I’ve been going to church for most of my life. For almost all of those years, the churches I entered both voluntary and otherwise were Baptist. Over what now constitutes more than three decades of faithful Sunday morning attendance, it’s safe to say I’ve heard a sermon or two. So when the events in Charlottesville unfolded a couple of weeks ago and I saw an almost endless stream of responses on the Internet that can be summed up thusly —
“If your pastor/priest/rabbi/minister isn’t talking about Charlottesville/white supremacy/racism/Nazis on Sunday then YOU NEED TO FIND A DIFFERENT CHURCH.”
— I thought: sure, seems fair.
Truthfully, there are very few times when the prophetic bar is set low enough to easily avoid offending either the remaining members of the Greatest Generation and Millennials (who, oddly enough, both think fedoras are a good idea!?)
However, and please don’t hear this as a complaint (people like me get paid to do things at churches we hope the rest of you will do for free), expecting your pastor to singlehandedly (over the course of a 30 or so minute sermon) remove the existential weight of an event so troubling as that which unfolded in Charlottesville is exactly the problem with Christianity in America.
I understand that in times of destructive and hateful liminality, something has to fill the universe-wide gaping crater left behind after the “moral leader of our country” opted out of the “moral leader” part of the gig following a weekend long Nazi torch march that resulted in Heather Heyer’s death (a woman, who as of this writing, still has not had her named uttered into a microphone by said not-quite-moral leader). It’s just that we as a nation and/or as a global body of witnesses to the death and resurrection of Jesus need to spend far less time waiting on white dudes with microphones to speak morality into being on our behalf.
Namely, because the wait will be eternal.
Here’s what I mean:
Many pastors I’ve known over the years (and remember, most of them are Baptists), live in perpetual fear of crossing some proverbial line in the sand whilst PREACHIN’ THE GOSPEL to people who pay their salaries and cover their children’s health insurance. Those who cut their pastoral teeth in the fire-charred culture wars of the ’90s and early 2000s, when Jim Dobson and his politically charged Focus on the Family broadcast had more listeners than NPR, learned that to stay employed (without losing all of your soul) one had to learn a dance of never directly mentioning contentious topics by name if you didn’t agree with the booming voices shaming LGBTQ persons in the name of God’s people (for instance) on the steps of the capitol building.
In those days, it was counterintuitively the absence of specificity in moments of sociocultural crisis that let everyone know you were safe, that you were a (gasp) “moderate.” It’s just that nowadays, as partisanship has grown, there are fewer and fewer “moderate” spaces in which we can exist, and surviving them in the ways we once did is becoming untenable for all of us.
David Brooks said as much recently in his brilliant opinion piece for the New York Times:
“Moderation requires courage.

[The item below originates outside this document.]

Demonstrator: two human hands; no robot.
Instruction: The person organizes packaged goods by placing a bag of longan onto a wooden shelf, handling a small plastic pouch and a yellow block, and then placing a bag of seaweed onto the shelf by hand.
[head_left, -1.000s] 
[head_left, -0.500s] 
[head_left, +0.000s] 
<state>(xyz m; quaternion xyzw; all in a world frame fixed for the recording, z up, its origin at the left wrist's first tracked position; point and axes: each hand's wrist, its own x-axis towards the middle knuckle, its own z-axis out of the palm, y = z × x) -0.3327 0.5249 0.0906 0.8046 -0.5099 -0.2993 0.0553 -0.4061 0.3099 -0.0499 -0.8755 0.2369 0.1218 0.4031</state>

Moderates don’t operate from the safety of their ideologically pure galleons. They are unafraid to face the cross currents, detached from clan, acknowledging how little they know.”
Pastors who remained conspicuously quiet about Charlottesville and white supremacy on Sunday — I understand your fears, and where you come from, and why you did it. The most religious persecution I’ve ever faced has been not at the hands of a cabal of liberal professors hell-bent on disproving the Earth’s flatness, but at the hands of Christians who disagree with me about things none of us knows for sure.
I almost let them take everything from me.
So I think it’s time for someone to tell you flatly, that if your congregation, if your people (whether you’ve been with them for 16 months or 16 years) can’t tolerate hearing an unvarnished repudiation of white supremacists in our country who persist in believing that the South or America or their particular woebegone industry will rise again if only “those people” were silenced, or removed, or exterminated then, as I saw it put earlier:
It’s time to find, or start, or build, or create another church.
Also, let me say that if you were in a church on the Sunday after Charlottesville desperately waiting on someone with a microphone to speak up on behalf of the way you understand Jesus and his liberation of the world, I want to remind you that Christianity (at its most fundamental level) is a participatory exercise in self-alienation for the sake of the world. Despite what our economy has taught all of us about the methods of production, you can’t outsource self-sacrifice on behalf of your faith to a Bangladeshi factory worker or an overly-educated white dude in a robe or skinny jeans or both.
In my experience, I’ve found that Christianity is almost never about searching for parishioners giving money so that others can believe and sacrifice on their behalf (as well as that system might work for those of us both taking and giving the money). Instead, the way of Jesus is constantly about searching for partners and participants and prophets and priests willing to put themselves on the chopping block for the sake of the world, oftentimes in front of a mob of angry religious people demanding their deaths.
So to you, and to me, and to all of us, I say: Speak up, rather than spending a life asking or paying someone else to.
Especially when that someone else’s job depends on their not speaking up.